Work task: Leaving out all pictures, write down exactly the lines from the one containing "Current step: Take" through the last line of the material.

Records for processing:

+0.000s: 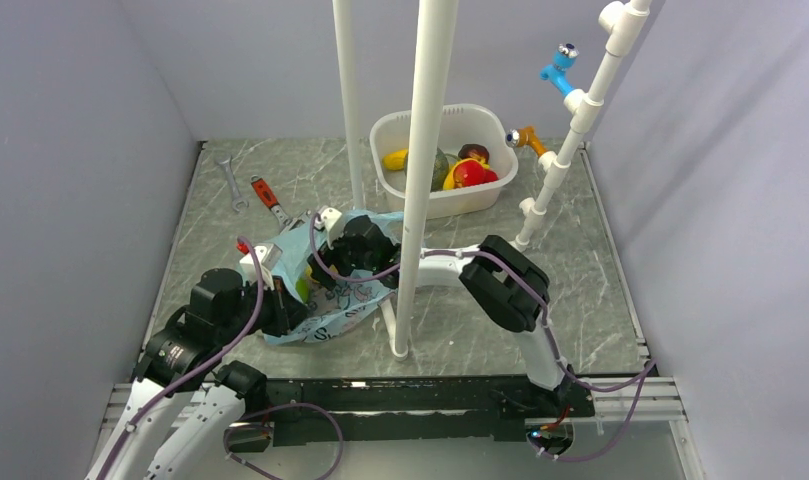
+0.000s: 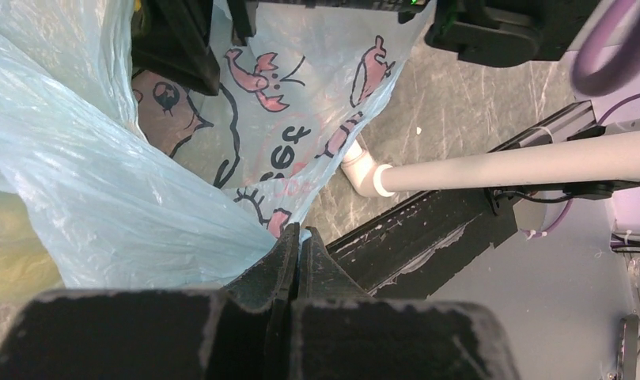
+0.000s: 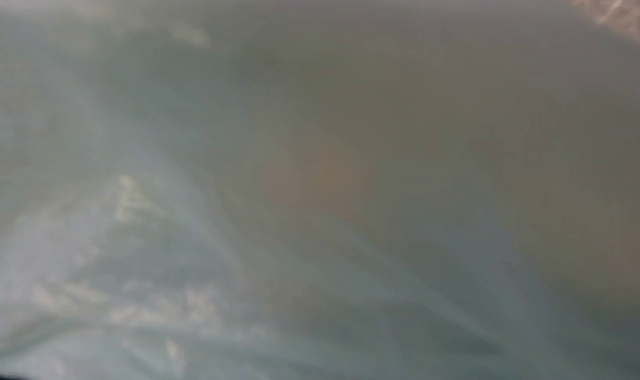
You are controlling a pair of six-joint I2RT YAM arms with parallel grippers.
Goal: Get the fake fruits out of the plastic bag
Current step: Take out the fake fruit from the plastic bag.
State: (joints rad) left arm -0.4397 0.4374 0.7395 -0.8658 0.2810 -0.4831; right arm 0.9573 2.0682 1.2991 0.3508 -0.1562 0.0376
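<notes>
Tabletop (image 1: 600,300): bag (image 2: 103,198) apparently pinched in left tool (image 2: 301,237).

— Where does the bag (image 1: 330,300) lie?
— On the table (image 1: 590,290), near-left, just left of the thick post (image 1: 417,250). The left gripper (image 2: 301,237) sits at its near edge, nipped on the film. The right arm (image 1: 500,280) comes across from the right, its end in the bag's mouth.
— And the fruits (image 1: 467,172)?
— In the tub (image 1: 435,205) at the back, behind the post, well apart from the bag.
— Anything else?
— A spanner (image 1: 230,183) at back left, behind the bag, with another hand tool (image 1: 269,200) just right of it.
</notes>
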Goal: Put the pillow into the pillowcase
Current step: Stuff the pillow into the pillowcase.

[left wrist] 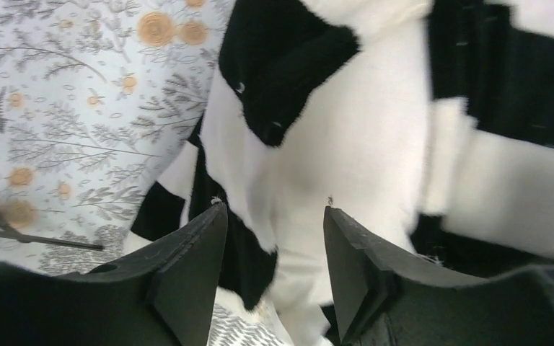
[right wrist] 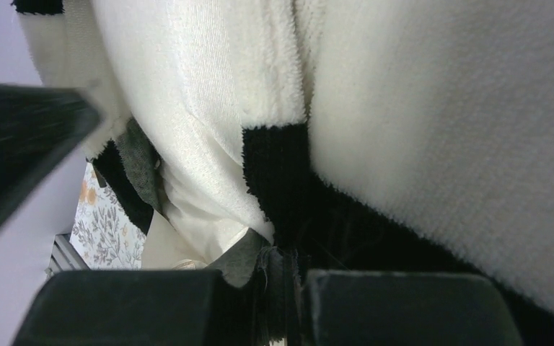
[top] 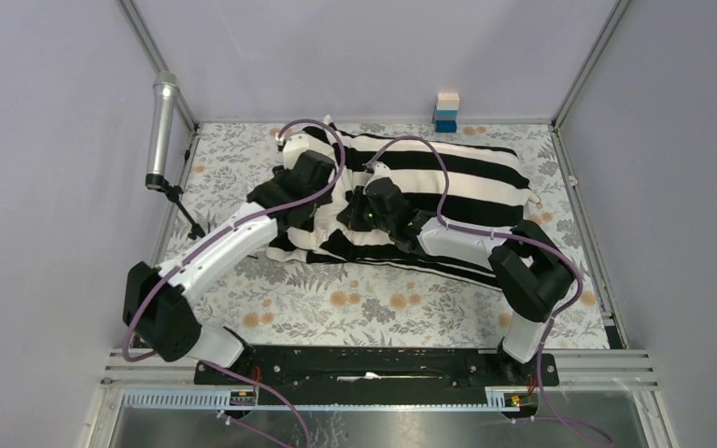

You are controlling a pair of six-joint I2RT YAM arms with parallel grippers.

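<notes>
Pinching pillowcase [right wrist: 288,187] edge: right gripper [right wrist: 294,281] | left gripper [left wrist: 274,213] spread, just above pillowcase

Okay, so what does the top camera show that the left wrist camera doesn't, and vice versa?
Only the top view: both arms, the right gripper down on the cloth, the whole black-and-white striped fabric pillowcase, and a cream-and-blue block stack at the far edge. Only the left wrist view: the left gripper up close, its jaws apart over a striped fold. Both: the pillowcase and the floral-printed table covering.
</notes>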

Exercise result:
Current step: Take out the fake fruit from the plastic bag.
State: (joints rad) left arm -0.4397 0.4374 0.7395 -0.8658 0.2810 -0.4831; right arm 0.9573 2.0682 1.2991 0.3508 -0.1562 0.0376
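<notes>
Tabletop (image 1: 600,300): bag (image 2: 103,198) apparently pinched in left tool (image 2: 301,237).

— Where does the bag (image 1: 330,300) lie?
— On the table (image 1: 590,290), near-left, just left of the thick post (image 1: 417,250). The left gripper (image 2: 301,237) sits at its near edge, nipped on the film. The right arm (image 1: 500,280) comes across from the right, its end in the bag's mouth.
— And the fruits (image 1: 467,172)?
— In the tub (image 1: 435,205) at the back, behind the post, well apart from the bag.
— Anything else?
— A spanner (image 1: 230,183) at back left, behind the bag, with another hand tool (image 1: 269,200) just right of it.
</notes>
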Goal: Put the pillow into the pillowcase
Current step: Stuff the pillow into the pillowcase.

[left wrist] 
[right wrist] 
[top] 

You are controlling a pair of six-joint I2RT YAM arms with parallel grippers.

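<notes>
Pinching pillowcase [right wrist: 288,187] edge: right gripper [right wrist: 294,281] | left gripper [left wrist: 274,213] spread, just above pillowcase

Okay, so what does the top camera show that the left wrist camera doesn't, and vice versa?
Only the top view: both arms, the right gripper down on the cloth, the whole black-and-white striped fabric pillowcase, and a cream-and-blue block stack at the far edge. Only the left wrist view: the left gripper up close, its jaws apart over a striped fold. Both: the pillowcase and the floral-printed table covering.
</notes>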

For this exercise, the work is now complete.